Pick out every line of the entries below where "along" occurs, and copy those lines.

(DATA UNDER STUDY Opens)

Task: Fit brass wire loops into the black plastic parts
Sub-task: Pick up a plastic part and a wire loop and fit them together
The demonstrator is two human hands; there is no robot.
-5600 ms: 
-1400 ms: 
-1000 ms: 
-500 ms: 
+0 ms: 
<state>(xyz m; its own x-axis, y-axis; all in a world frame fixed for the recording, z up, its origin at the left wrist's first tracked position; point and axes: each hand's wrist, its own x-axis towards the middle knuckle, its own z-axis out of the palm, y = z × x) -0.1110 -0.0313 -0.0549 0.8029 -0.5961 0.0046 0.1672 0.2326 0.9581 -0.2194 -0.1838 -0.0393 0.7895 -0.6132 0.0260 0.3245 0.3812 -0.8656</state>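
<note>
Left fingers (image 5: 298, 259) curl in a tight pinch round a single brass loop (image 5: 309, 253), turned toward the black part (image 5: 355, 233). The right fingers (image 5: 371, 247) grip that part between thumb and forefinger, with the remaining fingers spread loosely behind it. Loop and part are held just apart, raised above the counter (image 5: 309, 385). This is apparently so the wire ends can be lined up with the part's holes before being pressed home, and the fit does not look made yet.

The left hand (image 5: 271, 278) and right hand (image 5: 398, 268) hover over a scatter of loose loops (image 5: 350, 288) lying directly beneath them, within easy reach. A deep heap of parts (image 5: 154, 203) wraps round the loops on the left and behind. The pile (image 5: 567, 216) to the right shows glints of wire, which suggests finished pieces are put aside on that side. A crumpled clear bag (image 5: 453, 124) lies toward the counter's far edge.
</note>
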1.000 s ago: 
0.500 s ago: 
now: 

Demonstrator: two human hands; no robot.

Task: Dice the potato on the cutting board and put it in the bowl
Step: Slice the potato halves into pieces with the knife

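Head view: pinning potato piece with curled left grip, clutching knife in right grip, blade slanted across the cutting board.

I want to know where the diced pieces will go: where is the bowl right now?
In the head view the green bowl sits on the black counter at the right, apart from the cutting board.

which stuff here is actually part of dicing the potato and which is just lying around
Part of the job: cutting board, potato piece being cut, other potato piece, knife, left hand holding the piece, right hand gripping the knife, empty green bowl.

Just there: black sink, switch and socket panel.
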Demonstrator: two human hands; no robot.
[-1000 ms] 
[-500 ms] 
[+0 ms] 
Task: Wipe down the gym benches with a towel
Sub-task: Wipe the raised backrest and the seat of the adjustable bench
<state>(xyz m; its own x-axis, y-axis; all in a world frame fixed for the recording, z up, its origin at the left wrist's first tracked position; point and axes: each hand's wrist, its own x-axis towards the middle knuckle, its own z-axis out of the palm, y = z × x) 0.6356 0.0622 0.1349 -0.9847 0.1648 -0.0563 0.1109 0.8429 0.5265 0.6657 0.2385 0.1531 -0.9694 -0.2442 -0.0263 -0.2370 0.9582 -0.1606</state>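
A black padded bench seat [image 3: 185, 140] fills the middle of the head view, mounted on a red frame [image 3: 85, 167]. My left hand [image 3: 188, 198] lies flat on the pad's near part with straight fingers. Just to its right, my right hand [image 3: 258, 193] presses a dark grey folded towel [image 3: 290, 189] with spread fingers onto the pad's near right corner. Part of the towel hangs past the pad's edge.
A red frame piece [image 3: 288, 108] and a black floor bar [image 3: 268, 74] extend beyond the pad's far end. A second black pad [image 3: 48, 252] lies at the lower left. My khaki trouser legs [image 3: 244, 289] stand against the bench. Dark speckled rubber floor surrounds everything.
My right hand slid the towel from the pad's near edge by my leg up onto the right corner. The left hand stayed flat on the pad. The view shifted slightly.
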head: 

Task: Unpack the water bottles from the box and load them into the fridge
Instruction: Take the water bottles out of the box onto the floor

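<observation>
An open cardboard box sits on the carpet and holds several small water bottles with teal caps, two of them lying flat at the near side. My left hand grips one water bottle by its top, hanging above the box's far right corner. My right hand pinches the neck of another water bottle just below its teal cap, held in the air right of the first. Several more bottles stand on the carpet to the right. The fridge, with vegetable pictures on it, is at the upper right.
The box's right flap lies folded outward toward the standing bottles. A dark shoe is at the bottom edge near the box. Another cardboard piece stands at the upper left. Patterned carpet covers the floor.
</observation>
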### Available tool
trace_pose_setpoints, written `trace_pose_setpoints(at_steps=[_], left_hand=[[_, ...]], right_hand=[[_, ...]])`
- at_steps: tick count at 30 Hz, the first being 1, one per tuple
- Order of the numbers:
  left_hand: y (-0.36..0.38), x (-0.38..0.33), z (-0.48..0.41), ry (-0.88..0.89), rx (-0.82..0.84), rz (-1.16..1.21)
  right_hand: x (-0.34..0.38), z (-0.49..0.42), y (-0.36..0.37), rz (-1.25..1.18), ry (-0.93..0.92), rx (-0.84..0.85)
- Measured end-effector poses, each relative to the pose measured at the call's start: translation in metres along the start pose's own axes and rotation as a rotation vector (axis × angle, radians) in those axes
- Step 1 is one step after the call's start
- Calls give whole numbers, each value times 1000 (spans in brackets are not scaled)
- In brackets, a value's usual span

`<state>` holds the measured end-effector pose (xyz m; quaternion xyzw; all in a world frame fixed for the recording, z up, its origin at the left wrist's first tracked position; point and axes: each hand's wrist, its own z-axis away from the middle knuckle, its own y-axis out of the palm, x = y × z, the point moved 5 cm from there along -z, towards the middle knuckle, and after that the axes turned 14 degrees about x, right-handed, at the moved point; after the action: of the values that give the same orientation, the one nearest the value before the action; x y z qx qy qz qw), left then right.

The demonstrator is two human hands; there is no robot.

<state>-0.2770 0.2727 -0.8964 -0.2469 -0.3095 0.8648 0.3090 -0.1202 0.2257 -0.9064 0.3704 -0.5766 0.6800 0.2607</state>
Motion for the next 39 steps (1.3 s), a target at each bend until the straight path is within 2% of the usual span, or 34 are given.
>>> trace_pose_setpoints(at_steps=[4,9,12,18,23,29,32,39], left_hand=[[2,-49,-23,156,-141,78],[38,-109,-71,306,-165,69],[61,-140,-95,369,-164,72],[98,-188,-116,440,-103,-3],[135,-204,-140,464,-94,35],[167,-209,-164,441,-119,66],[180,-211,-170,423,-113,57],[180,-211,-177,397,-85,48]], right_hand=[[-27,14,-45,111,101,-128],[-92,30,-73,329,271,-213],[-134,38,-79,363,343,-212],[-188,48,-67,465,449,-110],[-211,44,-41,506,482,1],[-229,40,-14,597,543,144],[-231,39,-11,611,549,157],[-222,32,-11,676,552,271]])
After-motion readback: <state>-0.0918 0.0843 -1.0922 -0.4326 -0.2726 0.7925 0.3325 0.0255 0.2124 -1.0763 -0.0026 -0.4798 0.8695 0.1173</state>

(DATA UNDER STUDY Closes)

• [TASK RESULT]
- Measured end-effector poses, each relative to the pose measured at the call's start: translation in metres along the start pose's own axes and rotation as a rotation vector (axis × angle, radians) in those axes
`<state>` holds the measured end-effector pose (xyz m; quaternion xyzw; all in a world frame fixed for the recording, z up, its origin at the left wrist's first tracked position; point and axes: each hand's wrist, its own z-axis away from the middle knuckle, its own y-axis out of the palm, x = y × z, the point moved 5 cm from there along -z, towards the middle knuckle, and after that the axes turned 14 degrees about x, right-handed, at the moved point; after the action: of the values that give the same orientation, the one nearest the value before the action; x y z qx qy qz qw), left then right.

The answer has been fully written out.